2. The card draws at most 155W (but usually less than 140W) which is about how much power a high-end CPU draws, so it's pretty easy to cool
#6
the other thing in mind is, q2 2016 will bring pascal which is rumored to be a LOT faster than maxwell ...
#7
There's no official release date for Pascal. Everything that is out there is all rumors and speculation. And "a lot faster" at pushing pixels rarely translates into faster for password cracking -- we will have to wait and see actual specs to see just how much faster Pascal might be for hashcat (I'm not doubting Pascal will be faster, but historically it's rare to see more than 25-35% performance increase between iterations.)
#8
well, "a lot faster" was mentioned to be "10x faster than maxwell" according to some nvidia presentations i have seen on the net (e.g. http://wccftech.com/nvidia-pascal-gpu-gtc-2015/) ...

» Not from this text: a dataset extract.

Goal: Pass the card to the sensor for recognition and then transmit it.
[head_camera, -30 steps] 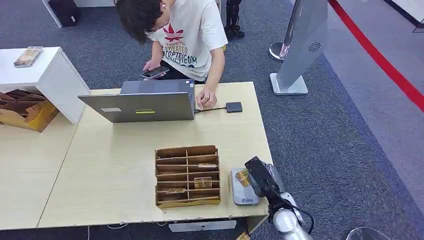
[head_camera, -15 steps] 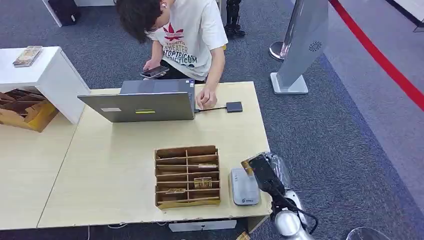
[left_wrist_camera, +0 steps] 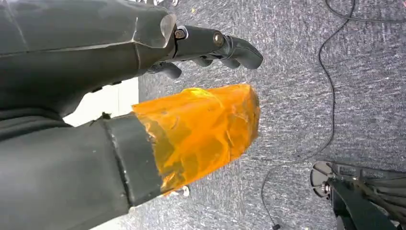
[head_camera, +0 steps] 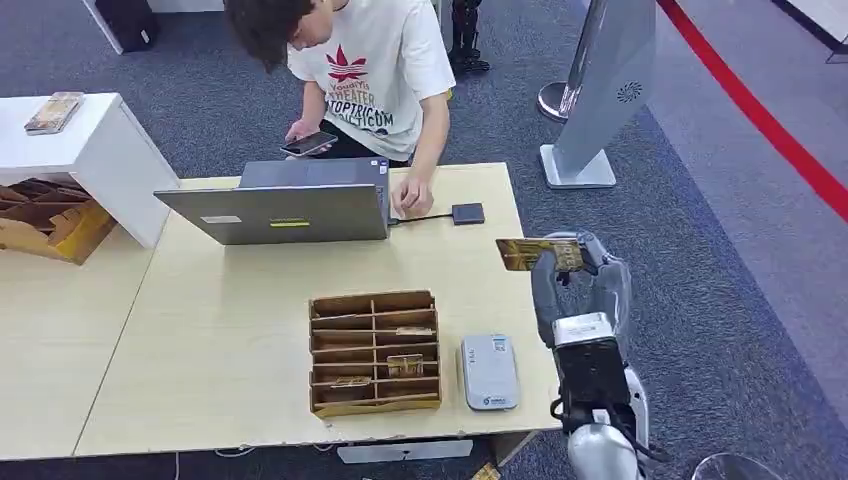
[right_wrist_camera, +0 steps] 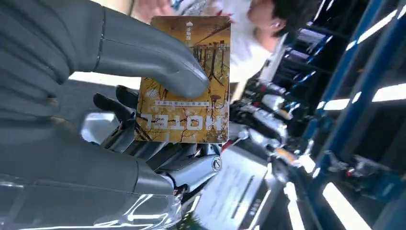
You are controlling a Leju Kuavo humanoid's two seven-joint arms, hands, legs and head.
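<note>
My right hand point(head_camera: 578, 285) is raised above the table's right edge and pinches a yellow-brown card point(head_camera: 527, 253) that juts out to the left. In the right wrist view the card point(right_wrist_camera: 184, 81) reads "HOTEL", and the thumb point(right_wrist_camera: 153, 55) presses on its face with the darker fingers behind it. The grey card sensor point(head_camera: 489, 371) lies flat on the table near the front edge, below and nearer than the card. My left hand point(left_wrist_camera: 191, 86) hangs over grey carpet, holding nothing, its orange-taped thumb apart from its fingers.
A wooden compartment box point(head_camera: 375, 352) with a few cards sits left of the sensor. At the table's point(head_camera: 230, 330) far side a person point(head_camera: 370, 70) leans over an open laptop point(head_camera: 285, 210) beside a small dark device point(head_camera: 468, 213). A grey standing panel point(head_camera: 605, 90) stands at the far right.
My right hand has lifted off the sensor and swung up and away toward the table's far side, keeping the card in its grip. The sensor's top now lies bare.
</note>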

of course this won't directly translate into hashcat. agree on the 25-35% historically. they say this time the gap will be bigger though. i've read it's supposed to have 4 TFlops DP and 12 TFlops SP. That should - theoretically - mean approx. 100% performance increase compared to titan x, which would be solid. Theoretically.

The assumption of +100% is based on doing this calculus: number_of_shaders times mhz_core_frequency times 2 = flops -> for titan x that would be 1000*2*3072 = 6 tflops, which is half what pascal is supposed to offer. Since they cannot increase frequency to 2000 MHz they have to add cores to achieve the 12 TFlops SP. Which is just as good for Hashcat. Please correct me if i got this wrong.
#9
Not necessarily. Floating point operations are handled by the FPUs, not the ALUs. Each CUDA core currently has one FPU and one ALU (referred to in the diagram below as the "FP unit and "INT unit.")

[Image: bRgJm.jpg]

So, they could double the FLOPS by simply doubling the FPU count, e.g. each CUDA core could have two FP units and one INT unit, and the scheduler could dispatch four FP32 operations per clock cycle instead of two.

Also with the die shrink, increasing the clock rate is indeed a possibility. 

We won't really know more until actual details are released. Until then this is all just rumors and speculation. Go buy a Maxwell card already Wink
#10
+1 on maxwell. will probably also go the 980 direction, as it's seems to be the tradeoff between performance, power consumption and initial investment.